• Exercise
In the material below, the required lines run from the one containing "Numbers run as" through the one containing "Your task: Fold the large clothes". Copy those lines exactly, ends included, and nothing else.

• Data in this exercise

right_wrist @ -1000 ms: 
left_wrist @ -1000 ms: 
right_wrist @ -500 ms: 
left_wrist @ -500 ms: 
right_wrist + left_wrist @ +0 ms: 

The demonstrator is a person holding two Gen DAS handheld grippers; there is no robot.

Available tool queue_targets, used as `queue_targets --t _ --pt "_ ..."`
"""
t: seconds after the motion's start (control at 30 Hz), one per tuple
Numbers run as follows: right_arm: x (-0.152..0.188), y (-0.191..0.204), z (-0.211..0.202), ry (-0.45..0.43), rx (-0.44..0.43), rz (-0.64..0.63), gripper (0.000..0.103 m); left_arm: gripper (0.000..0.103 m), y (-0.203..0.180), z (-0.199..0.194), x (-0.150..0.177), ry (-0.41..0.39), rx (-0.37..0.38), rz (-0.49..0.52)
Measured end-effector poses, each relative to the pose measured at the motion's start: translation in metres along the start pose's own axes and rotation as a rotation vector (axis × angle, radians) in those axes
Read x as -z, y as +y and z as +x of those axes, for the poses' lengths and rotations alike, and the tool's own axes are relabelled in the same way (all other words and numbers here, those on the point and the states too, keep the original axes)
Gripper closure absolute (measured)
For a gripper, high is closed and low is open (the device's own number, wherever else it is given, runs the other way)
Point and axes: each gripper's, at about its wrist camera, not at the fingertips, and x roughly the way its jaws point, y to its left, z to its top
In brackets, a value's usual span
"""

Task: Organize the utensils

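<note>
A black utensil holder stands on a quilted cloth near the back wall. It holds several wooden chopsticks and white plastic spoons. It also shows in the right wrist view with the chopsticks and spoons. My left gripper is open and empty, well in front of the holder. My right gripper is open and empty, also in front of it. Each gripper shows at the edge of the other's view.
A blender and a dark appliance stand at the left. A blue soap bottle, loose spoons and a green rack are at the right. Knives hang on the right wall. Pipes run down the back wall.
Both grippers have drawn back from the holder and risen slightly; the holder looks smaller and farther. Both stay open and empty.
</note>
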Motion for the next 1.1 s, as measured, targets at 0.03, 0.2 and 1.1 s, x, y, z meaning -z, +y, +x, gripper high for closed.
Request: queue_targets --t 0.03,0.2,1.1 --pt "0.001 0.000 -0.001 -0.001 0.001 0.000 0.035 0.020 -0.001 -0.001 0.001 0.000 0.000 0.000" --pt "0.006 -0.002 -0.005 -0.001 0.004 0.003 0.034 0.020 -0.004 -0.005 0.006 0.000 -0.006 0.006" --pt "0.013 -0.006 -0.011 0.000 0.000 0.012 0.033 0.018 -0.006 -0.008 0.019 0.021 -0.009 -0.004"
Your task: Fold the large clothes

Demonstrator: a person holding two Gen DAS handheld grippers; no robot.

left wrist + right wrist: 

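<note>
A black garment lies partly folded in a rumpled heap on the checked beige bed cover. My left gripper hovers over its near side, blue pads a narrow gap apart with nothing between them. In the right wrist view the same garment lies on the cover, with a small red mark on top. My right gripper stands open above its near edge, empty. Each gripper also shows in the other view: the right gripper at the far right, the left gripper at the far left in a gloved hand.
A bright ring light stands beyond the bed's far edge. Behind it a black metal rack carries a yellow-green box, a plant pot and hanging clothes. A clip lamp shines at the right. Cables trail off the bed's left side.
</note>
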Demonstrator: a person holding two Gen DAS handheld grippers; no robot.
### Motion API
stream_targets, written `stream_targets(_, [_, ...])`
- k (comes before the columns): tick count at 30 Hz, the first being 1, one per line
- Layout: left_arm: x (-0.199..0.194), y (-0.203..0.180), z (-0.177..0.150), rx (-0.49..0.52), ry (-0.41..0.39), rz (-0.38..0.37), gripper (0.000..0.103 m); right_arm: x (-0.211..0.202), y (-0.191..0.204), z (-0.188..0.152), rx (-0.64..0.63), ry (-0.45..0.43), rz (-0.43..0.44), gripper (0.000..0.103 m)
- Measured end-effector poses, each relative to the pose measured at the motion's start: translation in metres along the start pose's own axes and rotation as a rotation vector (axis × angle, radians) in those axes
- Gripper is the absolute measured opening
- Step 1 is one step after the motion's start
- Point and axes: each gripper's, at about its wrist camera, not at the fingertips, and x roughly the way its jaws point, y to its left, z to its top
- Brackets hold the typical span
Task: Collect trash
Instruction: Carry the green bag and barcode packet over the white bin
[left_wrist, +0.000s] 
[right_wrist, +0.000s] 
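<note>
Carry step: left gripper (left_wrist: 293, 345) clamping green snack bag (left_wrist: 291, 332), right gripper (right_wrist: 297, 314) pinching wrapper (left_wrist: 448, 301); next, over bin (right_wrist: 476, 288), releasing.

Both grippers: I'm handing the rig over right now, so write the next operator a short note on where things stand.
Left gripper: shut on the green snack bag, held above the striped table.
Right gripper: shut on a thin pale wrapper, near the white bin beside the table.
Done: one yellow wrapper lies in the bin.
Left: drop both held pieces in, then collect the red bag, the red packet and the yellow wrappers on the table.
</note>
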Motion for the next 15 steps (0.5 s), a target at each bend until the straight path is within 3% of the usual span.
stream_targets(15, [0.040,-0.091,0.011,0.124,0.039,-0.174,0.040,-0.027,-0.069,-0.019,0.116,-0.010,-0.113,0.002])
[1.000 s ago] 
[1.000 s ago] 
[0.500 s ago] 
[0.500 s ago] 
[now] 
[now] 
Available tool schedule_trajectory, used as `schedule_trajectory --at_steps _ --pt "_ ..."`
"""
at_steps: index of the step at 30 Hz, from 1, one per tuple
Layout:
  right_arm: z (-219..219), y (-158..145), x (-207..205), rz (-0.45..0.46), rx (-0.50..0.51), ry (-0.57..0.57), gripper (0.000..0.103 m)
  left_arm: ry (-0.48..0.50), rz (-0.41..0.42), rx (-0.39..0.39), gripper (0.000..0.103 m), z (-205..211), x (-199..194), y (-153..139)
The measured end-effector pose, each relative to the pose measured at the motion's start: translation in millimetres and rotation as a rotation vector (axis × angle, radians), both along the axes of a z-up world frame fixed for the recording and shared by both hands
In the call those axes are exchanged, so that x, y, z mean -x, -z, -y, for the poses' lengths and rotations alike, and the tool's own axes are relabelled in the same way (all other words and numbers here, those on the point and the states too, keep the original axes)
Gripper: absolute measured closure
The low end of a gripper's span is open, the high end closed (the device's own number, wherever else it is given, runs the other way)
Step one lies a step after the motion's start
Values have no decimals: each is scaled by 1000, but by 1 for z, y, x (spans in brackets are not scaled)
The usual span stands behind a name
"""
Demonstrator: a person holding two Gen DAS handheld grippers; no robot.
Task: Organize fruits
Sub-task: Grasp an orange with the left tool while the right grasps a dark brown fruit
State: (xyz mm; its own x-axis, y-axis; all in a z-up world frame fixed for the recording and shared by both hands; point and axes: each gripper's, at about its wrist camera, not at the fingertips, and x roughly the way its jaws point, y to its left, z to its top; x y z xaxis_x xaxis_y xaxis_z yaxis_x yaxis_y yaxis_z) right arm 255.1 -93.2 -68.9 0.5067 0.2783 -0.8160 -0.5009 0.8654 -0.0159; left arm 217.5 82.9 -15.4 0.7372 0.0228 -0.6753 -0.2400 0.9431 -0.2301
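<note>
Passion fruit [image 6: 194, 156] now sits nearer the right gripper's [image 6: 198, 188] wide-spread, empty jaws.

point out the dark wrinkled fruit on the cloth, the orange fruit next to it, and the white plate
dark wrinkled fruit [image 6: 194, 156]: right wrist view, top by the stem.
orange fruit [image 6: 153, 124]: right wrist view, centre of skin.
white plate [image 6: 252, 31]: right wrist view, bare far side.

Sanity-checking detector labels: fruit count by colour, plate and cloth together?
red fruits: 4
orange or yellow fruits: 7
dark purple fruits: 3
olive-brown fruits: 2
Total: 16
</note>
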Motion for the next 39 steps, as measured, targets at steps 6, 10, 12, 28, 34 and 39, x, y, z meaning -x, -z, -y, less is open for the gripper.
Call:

• Written solution
Numbers run as follows: right_arm: x (-0.152..0.188), y (-0.191..0.204), z (-0.211..0.202), ry (-0.45..0.43), rx (-0.44..0.43), rz (-0.64..0.63), gripper (0.000..0.103 m); left_arm: gripper (0.000..0.103 m), y (-0.203..0.180), z (-0.199..0.194), x (-0.150..0.177), ry (-0.41..0.39), rx (-0.37..0.38), rz (-0.49..0.52)
Measured end-effector poses, each relative to the pose measured at the motion's start: translation in metres along the start pose's own axes and rotation as a rotation vector (axis × angle, radians) in those axes
Read x as -z, y as +y and z as +x of those axes, for the poses' lengths and rotations alike, and the tool's own axes are relabelled in the same way (all other words and numbers here, those on the point and the states too, keep the original axes)
Gripper closure absolute (measured)
For a gripper, high is closed and low is open (the device's own number, wherever else it is given, runs the other way)
Point and axes: each gripper's, at about its wrist camera, not at the fingertips, and x roughly the way its jaws point, y to its left, z to its top
In brackets, a value's usual span
"""

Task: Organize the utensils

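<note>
A black utensil holder stands on a quilted cloth near the back wall. It holds several wooden chopsticks and white plastic spoons. It also shows in the right wrist view with the chopsticks and spoons. My left gripper is open and empty, well in front of the holder. My right gripper is open and empty, also in front of it. Each gripper shows at the edge of the other's view.
A blender and a dark appliance stand at the left. A blue soap bottle, loose spoons and a green rack are at the right. Knives hang on the right wall. Pipes run down the back wall.
Both grippers have drawn back from the holder and risen slightly; the holder looks smaller and farther. Both stay open and empty.
</note>
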Motion for the next 1.1 s, as measured, targets at 0.03, 0.2 and 1.1 s, x, y, z meaning -z, +y, +x, gripper high for closed.
Request: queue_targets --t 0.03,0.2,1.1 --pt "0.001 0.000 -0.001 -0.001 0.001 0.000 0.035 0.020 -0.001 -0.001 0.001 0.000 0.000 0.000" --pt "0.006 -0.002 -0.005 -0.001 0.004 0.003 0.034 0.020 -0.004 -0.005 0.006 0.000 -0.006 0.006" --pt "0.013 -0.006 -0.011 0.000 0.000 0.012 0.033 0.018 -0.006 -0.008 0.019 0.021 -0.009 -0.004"
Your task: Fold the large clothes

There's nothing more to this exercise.